Going to try and keep this short and sweet, typing it on my phone. Google announced an Android runtime for Chromebooks. My internal questions were, is this runtime open source (As part of Chromium OS perhaps)? If so, could it be ported to any other flavors of desktop Linux?
Well it turns out that you can run Android apps in Chrome in Windows and Linux too. This is very cool, and in my mind starts to explain why the browser and the OS are both called Chrome, if ultimately anything you can do with ChromeOS you can do in the browser on any platforms.
I don't like that the Play store hasn't been ported, hopefully that's coming. Obviously Play Services would have to be ported, but it doesn't seem too lofty a goal if they wanted to do it, they've come this far already. A half-merging of the Play and Chrome stores would certainly be interesting. Not porting Play means I'd have to pay for apps twice and my data may not share as smoothly, and let's be honest, as it is the integration of Android apps in the Chrome web store is a bit of a kludge.
I've used a Chromebook as a daily driver (really running Ubuntu on it in a chroot). I've had Windows 8 tablets and Android tablets. They're all found wanting for some reason or another. But Ubuntu with the ability to run Android apps, that might take care of all my needs. My big problem with Windows 8 was I preffered to stay in the desktop side, and it wasn't touch friendly. The Windows 8 "apps" and the older Windows applications didn't seem to play well together, no split windows between them and they're in their own little gardens. I didn't really care to constantly switch back and forth between them. Also I had problems finding some apps as good as what I use on Android. Also very few Windows 8 devices charge by microusb where nearly every Android device does.
Ubuntu for Android sounded brilliant, it would have solved all my issues. Desktop Ubuntu and Android running side-by-side on one device, the best of both worlds. Of course they shitcanned it.
Ubuntu Touch is ridiculous. Do not want. Don't call it Ubuntu, that's mistake one. It's the Windows problem. Can I install this app on this Windows device? Depends. Do you have Windows 8, Windows RT or Windows Phone? In the past seeing that a device could run Ubuntu gave me confidence, that means it could run all the tools and apps I know are available for Ubuntu. What am I supposed to expect from Ubuntu Touch? Can I run LibreOffice on it? JEdit? VLC? SMplayer? If the answer is no then congratulations, you've just wiped away every benefit I expected from an Ubuntu device. A new app ecosystem started over from scratch? As an end user why would I ever, ever pick it over Android, which doesn't have many desktop-caliber apps either but at least has a wider selection than Ubuntu Touch will?

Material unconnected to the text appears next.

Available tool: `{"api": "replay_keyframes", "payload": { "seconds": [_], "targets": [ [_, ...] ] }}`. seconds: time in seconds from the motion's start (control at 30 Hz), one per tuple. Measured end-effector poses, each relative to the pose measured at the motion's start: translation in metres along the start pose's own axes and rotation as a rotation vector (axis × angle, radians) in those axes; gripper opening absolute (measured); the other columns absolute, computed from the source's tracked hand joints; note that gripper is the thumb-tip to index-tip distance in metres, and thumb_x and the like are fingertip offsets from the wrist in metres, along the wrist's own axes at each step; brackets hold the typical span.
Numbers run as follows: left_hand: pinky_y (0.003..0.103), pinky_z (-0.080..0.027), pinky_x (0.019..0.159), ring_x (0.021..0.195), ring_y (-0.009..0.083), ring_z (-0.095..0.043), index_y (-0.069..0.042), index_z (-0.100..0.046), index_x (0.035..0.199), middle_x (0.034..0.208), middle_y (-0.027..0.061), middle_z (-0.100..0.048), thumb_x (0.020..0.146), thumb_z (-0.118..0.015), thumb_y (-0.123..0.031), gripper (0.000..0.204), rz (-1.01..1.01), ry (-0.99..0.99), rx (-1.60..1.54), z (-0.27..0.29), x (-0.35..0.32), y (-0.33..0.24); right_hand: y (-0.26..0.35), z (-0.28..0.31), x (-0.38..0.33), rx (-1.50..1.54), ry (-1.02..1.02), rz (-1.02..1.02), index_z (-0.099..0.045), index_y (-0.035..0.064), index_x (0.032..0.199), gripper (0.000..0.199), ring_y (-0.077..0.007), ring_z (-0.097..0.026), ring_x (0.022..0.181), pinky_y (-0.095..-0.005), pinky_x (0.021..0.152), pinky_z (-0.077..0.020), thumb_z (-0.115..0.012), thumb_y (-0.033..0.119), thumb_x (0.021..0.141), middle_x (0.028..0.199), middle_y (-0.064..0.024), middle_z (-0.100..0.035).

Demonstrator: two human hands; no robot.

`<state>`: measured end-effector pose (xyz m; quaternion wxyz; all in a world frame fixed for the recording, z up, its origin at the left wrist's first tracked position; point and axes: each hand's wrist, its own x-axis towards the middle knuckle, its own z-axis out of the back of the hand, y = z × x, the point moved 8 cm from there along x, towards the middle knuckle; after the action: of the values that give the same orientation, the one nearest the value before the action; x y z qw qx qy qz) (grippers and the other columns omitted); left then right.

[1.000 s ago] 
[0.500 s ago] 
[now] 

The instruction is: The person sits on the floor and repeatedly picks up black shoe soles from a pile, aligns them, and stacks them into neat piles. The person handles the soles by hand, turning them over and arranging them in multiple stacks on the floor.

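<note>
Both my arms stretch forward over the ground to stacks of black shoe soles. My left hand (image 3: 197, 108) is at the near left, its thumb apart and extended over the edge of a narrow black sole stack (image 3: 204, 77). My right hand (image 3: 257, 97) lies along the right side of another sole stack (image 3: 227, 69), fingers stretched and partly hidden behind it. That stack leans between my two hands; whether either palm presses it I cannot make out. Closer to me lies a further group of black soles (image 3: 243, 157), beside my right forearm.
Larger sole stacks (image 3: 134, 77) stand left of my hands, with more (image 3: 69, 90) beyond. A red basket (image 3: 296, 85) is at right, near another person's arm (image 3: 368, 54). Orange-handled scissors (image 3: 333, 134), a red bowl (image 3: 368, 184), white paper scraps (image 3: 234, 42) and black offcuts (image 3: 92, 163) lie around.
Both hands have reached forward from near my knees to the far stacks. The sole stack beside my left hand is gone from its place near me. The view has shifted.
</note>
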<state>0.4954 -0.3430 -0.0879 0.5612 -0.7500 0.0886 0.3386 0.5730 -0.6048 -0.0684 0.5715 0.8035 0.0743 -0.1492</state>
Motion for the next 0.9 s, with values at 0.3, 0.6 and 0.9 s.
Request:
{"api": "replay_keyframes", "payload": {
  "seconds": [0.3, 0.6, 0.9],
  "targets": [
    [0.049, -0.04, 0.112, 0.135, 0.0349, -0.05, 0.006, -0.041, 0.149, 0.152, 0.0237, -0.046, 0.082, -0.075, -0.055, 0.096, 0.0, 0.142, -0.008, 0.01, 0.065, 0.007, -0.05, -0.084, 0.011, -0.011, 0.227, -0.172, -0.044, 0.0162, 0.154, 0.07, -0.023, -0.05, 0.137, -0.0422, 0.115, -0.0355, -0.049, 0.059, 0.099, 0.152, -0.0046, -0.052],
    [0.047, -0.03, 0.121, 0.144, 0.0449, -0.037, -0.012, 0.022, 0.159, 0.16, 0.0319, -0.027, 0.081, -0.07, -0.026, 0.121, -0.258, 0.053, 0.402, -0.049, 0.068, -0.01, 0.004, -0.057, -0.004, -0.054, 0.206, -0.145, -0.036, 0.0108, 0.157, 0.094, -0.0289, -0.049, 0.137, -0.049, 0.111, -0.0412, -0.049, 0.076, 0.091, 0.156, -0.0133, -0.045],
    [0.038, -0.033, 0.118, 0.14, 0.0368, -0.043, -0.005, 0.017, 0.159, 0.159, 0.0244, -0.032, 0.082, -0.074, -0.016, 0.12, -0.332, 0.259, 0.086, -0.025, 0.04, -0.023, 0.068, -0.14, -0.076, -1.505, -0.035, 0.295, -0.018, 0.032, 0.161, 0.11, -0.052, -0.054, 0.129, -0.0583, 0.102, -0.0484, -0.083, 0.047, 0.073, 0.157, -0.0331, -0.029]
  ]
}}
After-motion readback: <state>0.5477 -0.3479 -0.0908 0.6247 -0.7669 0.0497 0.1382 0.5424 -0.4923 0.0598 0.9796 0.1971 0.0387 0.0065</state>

The thing I'm still waiting for is productivity-mindedness with a touch interface on a nice tablet (like my 12.2" Note). I'm talking IDEs, I'm talking mp3 converting, batch tag editing, bash scripts, actual professional editing apps---something I get even from ARM Ubuntu, which is pretty darn complete actually. Windows could've done this but for some reason they split their interface in two, meaning I couldn't bring my old apps into their new touch environment. Sorry engineers, but the solution to all my technical problems don't exist in the past two or three years' history of app development on your shiny new OS. Some links in my workflow are a decade old. Walling them off in old Ubuntu while you try to make Touch work feels like it would only serve to keep the serious users miles away, while offering only what every other mobile OS already has anyway.
Even a proper Ubuntu chroot in Android would be nice, none of this VPN junk. Why no hardware accelerated xwindow? Why no straight Ubuntu ports to Android tablets? Remember when it seemed like you could install Linux on anything? Android is based on Linux, isn't it? So why can't I install ARM Linux on my darned Android tablet?
I just want one device for work and play, you know? It's not even hard: slap a good touch interface, even a clone of Android's interface, on top of good old desktop Ubuntu and slap it on devices. Is that so hard?